My interest in search engines had taken me to some reading on clustering. There are various experiments going on, some of them have even been transformed into products. Tara Calishain does a roundup of various options available. Alex Iskold did an overview of the clustering mechanim and its advantages.
It is really interesting, however, I would like to consider a different perspective. While searching the popular search engines return flat results by default. Flat meaning, there is not other dimension to it, they are results of the phrase search. If the search engine could identify the context in which I wanted to make the search, the results would be much more accurate. Instead of trying to guess the context, clustering provides you with the multiple contexts possible. It is like you search for a phrase, and then you are presented with another phrase by which your results are indexed.
For the technically inclined, checkout this tutorial on clustering. I am not sure if clustering is the best way to add the context. These contexts can be wrong if the phrase is not understood properly. One of the phrases I use regularly to test is book on google or book about google. This phrase usually gives more results from Google Book Search rather than about books on Google. I know natural language search is not very popular, but can considering the phrase rather than just the worlds and their order, together with clustering increase accuracy? Clustering is a popular way of organizing objects in groups, but can something that looks at the semantics help? Just a thought.

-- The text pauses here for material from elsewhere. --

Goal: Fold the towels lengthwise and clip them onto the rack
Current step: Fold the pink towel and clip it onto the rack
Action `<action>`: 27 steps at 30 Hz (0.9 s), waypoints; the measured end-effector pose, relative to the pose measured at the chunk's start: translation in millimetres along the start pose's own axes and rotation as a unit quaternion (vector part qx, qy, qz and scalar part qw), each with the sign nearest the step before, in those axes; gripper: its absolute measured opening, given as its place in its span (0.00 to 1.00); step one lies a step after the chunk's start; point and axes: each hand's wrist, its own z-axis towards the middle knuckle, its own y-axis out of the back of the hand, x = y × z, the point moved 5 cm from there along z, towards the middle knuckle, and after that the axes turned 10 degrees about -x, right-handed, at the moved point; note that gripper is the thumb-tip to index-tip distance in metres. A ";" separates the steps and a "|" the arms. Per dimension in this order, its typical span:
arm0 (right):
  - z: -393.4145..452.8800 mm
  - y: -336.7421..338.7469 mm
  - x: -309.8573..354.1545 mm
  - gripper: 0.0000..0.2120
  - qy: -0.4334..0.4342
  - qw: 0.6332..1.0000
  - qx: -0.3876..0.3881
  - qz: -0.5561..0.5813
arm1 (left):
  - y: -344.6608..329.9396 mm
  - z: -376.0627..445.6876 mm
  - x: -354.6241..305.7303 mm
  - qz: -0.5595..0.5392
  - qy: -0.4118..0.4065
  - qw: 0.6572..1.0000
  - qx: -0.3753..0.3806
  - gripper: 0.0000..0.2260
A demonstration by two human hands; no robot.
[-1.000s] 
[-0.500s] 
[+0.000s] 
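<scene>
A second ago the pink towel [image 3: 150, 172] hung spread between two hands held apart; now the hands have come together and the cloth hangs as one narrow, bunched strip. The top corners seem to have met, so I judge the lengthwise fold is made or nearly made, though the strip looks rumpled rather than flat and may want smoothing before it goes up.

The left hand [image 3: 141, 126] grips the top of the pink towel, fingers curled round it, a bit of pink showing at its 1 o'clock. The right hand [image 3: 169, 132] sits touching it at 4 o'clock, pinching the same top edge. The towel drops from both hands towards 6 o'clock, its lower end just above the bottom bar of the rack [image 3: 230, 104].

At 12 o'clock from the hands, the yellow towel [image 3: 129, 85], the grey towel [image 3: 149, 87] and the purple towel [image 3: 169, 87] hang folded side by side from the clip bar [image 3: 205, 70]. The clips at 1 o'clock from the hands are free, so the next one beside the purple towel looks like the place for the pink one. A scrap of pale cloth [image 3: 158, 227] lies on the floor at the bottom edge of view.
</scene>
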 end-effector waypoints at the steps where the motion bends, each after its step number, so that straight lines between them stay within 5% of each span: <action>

January 11th, 2007 at 11:01 am
[...] Martin Fowler illustrates the effect of the natural language homonyms in modeling and design. A book can either mean the literary work or its physical body. What do we mean by book is usually communicated by the context of the conversation. One realisation I have had in my software development experience that it is important to capture this context, and at the same time it is one of the most difficult things to do. Search engines have used clustering to solve a similar problem. [...]